Sydney Sweeney hosted SNL last weekend. I didn’t watch it. I never watch it. It’s a horrible show. Nevertheless, the reaction to it is interesting. Apparently, the majority of the bits were centered around Sweeney’s looks and famously massive tits: in one she portrays a Hooters waitress that makes $33K a night, in another she plays a hot cheerleader who falls in love with Air Bud, the basketball playing golden retriever, and so on. More interesting than the actual show, however, was the reaction to it. There was a lot of feelings generated by this young American woman’s image. Some on the right wing suggest the young woman is the solidification of a rightward drift in American politics. Others, surely those who are sitting in their mom’s basement jerking off to anime while posting fascist memes, are claiming that Sweeney’s looks are, in fact, “mid”.
She’s not, of course, for if she was then she would not be generating this amount of controversial debate. The most interesting position is from Inez Feltscher Stepman, a senior policy analyst at the Independent Women's Forum and senior contributor at the Federalist, who suggested the actor leans into her attractiveness and even welcomes the "male gaze."

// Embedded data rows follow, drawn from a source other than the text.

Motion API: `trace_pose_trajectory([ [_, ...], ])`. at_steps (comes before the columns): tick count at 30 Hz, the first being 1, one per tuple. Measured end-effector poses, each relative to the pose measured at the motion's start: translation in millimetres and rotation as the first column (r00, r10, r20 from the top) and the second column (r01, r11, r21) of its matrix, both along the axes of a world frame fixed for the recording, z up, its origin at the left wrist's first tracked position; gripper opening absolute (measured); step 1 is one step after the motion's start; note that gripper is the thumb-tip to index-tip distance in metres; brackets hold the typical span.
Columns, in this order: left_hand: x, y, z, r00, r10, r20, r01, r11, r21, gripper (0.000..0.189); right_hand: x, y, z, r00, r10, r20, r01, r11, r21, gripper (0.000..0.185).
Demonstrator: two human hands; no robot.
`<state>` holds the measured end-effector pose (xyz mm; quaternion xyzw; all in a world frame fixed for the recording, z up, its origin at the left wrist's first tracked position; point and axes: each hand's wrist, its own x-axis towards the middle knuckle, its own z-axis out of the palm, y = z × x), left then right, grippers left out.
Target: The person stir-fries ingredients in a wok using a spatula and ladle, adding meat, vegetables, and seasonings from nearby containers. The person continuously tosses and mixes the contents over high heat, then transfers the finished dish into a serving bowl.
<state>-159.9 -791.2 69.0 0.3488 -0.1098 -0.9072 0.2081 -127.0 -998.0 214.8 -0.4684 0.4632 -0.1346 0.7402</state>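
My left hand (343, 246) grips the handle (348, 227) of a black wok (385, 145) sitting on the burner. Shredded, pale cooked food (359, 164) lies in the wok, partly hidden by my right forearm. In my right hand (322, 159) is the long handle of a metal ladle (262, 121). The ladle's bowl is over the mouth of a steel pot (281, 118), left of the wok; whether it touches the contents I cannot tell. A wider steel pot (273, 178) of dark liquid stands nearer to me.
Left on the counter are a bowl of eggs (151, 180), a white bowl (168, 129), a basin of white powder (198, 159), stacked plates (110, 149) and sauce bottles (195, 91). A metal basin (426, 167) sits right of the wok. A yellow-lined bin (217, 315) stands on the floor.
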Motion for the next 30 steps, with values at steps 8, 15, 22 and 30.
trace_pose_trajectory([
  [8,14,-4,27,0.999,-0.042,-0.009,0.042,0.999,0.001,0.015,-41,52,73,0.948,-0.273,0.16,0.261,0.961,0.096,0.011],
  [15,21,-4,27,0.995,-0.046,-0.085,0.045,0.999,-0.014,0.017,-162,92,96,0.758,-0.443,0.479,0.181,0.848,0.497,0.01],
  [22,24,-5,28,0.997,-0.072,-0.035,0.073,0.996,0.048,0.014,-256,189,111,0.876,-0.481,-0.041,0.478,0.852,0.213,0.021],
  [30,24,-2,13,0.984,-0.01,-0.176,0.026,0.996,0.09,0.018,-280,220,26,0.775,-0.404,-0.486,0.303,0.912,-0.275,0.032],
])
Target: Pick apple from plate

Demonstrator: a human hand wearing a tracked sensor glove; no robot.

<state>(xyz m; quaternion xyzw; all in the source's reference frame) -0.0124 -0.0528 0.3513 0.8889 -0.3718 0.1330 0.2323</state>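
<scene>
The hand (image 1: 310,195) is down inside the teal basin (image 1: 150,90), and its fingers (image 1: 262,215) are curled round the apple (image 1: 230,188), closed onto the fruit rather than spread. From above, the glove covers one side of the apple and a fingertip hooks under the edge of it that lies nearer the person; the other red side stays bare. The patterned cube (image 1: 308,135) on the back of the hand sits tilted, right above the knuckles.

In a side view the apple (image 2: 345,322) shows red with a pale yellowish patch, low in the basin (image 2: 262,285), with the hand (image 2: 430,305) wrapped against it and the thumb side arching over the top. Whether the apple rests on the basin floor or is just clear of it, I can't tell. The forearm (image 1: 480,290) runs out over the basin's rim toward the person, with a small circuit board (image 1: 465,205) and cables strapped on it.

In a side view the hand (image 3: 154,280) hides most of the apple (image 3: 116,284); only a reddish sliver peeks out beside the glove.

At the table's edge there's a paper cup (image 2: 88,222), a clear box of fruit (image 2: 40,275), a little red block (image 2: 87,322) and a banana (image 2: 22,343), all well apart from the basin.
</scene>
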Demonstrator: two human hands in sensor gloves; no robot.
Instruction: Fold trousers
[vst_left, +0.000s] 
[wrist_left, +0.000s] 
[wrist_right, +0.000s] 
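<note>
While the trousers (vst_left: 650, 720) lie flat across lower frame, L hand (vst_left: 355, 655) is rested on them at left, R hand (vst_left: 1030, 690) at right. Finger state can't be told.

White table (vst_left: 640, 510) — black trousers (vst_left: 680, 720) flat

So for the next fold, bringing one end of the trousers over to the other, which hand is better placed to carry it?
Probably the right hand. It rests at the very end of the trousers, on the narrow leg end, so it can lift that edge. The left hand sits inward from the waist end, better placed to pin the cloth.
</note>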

This lady Inez isn’t wrong of course, Sweeney has very much staked her brand upon the lusting eyes and hard dicks of young men. Where I disagree with Inez is that this is a bad thing. We’ve had almost a decade of actresses pretending that showing their tits on camera is rape, and the mentality has infected American cinema writ large. For years, it has felt like showing consensual sex between consenting adults is retrograde and evil. But humans fuck all the time. How could we accurately depict reality in its multitudes absent both sexual behavior and naked women? Every god damn film tries to get its cheap shocks in by forcing us to look at massive penile prosthetics, but a naked female body was, for a time, anathema to the culture of Hollywood and its aesthetics.
Alas, there’s been positive movement in a new direction, back towards luridness or at least an honesty about human sexuality, and certainly a renewed acceptance of the realities of male sexuality: Mike White’s The White Lotus, Emma Stone’s raunchy performance in Poor Things, and Sydney Sweeney’s glorious Double Ds.
When Sweeney first dumped her milkers out in that episode of Euphoria, I felt like I was 12-years-old again and watching and re-watching Shannon Elizabeth strip down in American Pie. Elizabeth was the first image I ever masturbated to, and Sweeney evokes that puerile but euphoric juvenile glee. So, Sweeney is indeed inviting and even basking in the glow of the all proverbial “male gaze,” and we salute her for it.